Aim of the task: Beginning with the top line of the listing below, give again every line up to and including the line with "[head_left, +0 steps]"; pictures do not belong in the copy.

Start of Block

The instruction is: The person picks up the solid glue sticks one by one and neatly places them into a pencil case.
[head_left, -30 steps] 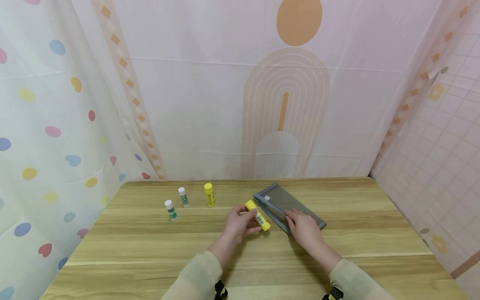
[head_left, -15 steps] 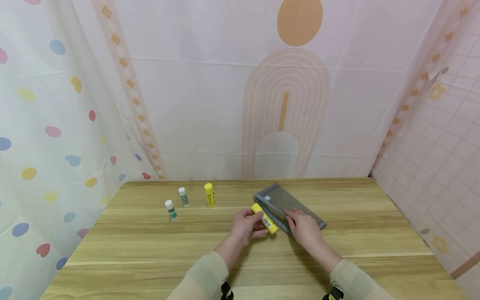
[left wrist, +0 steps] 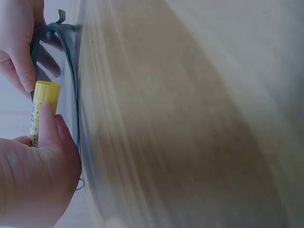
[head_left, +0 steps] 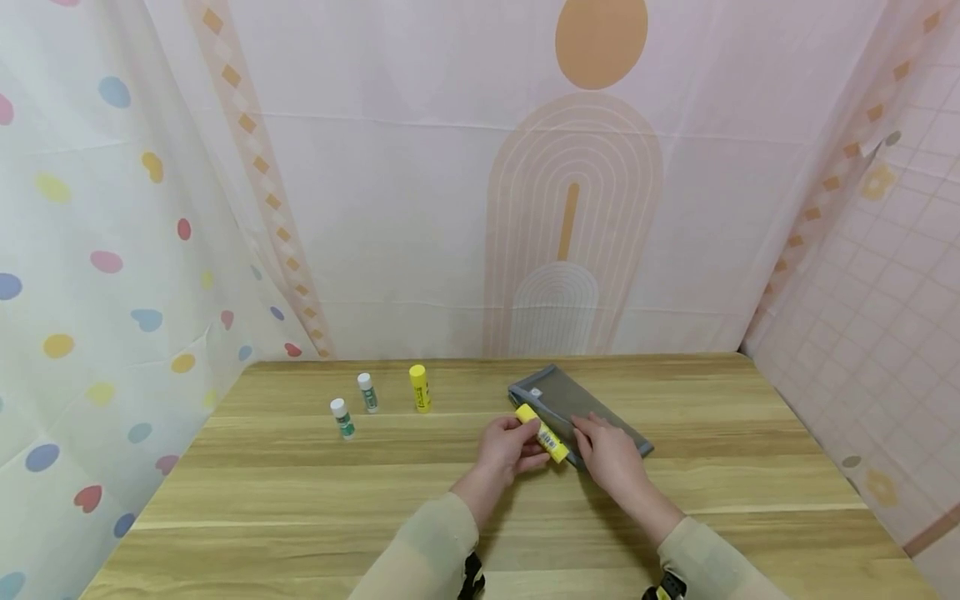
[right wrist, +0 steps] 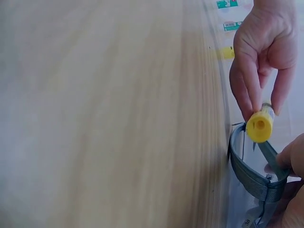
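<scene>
Between its thumb and fingers my left hand (head_left: pixel 507 450) pinches a yellow glue stick (head_left: pixel 543 433), held slantwise at the near edge of a grey zippered mesh pouch (head_left: pixel 592 406). My right hand (head_left: pixel 613 457) holds the upper edge of that pouch, its thumb and fingers on the rim. In the right wrist view the pouch mouth (right wrist: pixel 251 178) gapes, and the end of the glue stick (right wrist: pixel 260 127) is at its opening. The left wrist view has the glue stick (left wrist: pixel 46 92) upright in the fingers, beside the pouch rim (left wrist: pixel 71 71).
Upright to the left stand another yellow glue stick (head_left: pixel 420 389) and two white-capped green glue sticks (head_left: pixel 367 393), the nearer one (head_left: pixel 342 419) further left. The wooden table (head_left: pixel 300 517) ends at a patterned curtain (head_left: pixel 405 208) behind.
My left hand has carried the yellow glue stick rightward, from beside the pouch to over its opening edge. The right hand keeps its hold on the pouch with little movement.
</scene>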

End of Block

Exercise result:
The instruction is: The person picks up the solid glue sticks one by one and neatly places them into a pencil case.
[head_left, -30 steps] 
[head_left, -15 steps] 
[left wrist, +0 steps] 
[head_left, +0 steps] 

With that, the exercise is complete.